We performed sensitivity analyses incorporating additional adjustment for anthracycline dose, a covariate that demonstrated an unadjusted OR for CTRCD of 1.07 (95% CI 0.999 to 1.15, p=0.053). The associations of baseline values and changes at 6 months in each measure with CTRCD at 12 months after adjusting for age, sex and anthracycline dose were consistent with our original findings, with 6-month changes in longitudinal strain rate (p=0.02), Ea (p=0.009) and V100 (p=0.002) being the only measures associated with CTRCD at 12 months.

Discussion

In this prospective, multicentre study of anthracycline-treated adults from community-based oncology centres, we determined the following: (1) changes in longitudinal and circumferential strain and strain rate, V100, Ea and Ea/Eessb are each associated with CTRCD at the same visit; and (2) changes in longitudinal strain rate, Ea and V100 from baseline to 6 months are strongly predictive of CTRCD at 12 months.
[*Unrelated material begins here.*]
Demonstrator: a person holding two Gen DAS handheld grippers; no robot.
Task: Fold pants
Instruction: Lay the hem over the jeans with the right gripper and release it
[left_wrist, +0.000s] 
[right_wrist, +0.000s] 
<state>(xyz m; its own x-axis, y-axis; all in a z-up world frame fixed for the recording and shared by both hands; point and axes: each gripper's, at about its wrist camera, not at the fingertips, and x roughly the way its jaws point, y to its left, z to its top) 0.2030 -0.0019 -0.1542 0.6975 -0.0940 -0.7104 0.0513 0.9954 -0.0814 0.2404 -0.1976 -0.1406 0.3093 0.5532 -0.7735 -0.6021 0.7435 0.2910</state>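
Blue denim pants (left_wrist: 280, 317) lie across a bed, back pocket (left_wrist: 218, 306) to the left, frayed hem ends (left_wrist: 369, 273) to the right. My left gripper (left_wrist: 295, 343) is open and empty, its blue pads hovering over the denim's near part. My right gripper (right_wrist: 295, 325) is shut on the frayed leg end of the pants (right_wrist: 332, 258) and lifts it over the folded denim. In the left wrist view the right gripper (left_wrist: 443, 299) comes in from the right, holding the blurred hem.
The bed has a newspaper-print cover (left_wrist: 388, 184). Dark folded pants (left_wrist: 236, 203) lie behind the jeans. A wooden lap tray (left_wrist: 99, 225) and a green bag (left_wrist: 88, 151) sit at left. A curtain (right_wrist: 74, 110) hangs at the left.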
While a number of prior investigations in tertiary care centres have suggested a role for myocardial mechanics in cardio-oncology,13 ,22–25 our data provide external validity to the relevance of non-invasively derived measures of myocardial mechanics to community-based populations treated with anthracyclines. Moreover, our findings emphasise the critical importance of assessing change over time in imaging measures with cancer therapy.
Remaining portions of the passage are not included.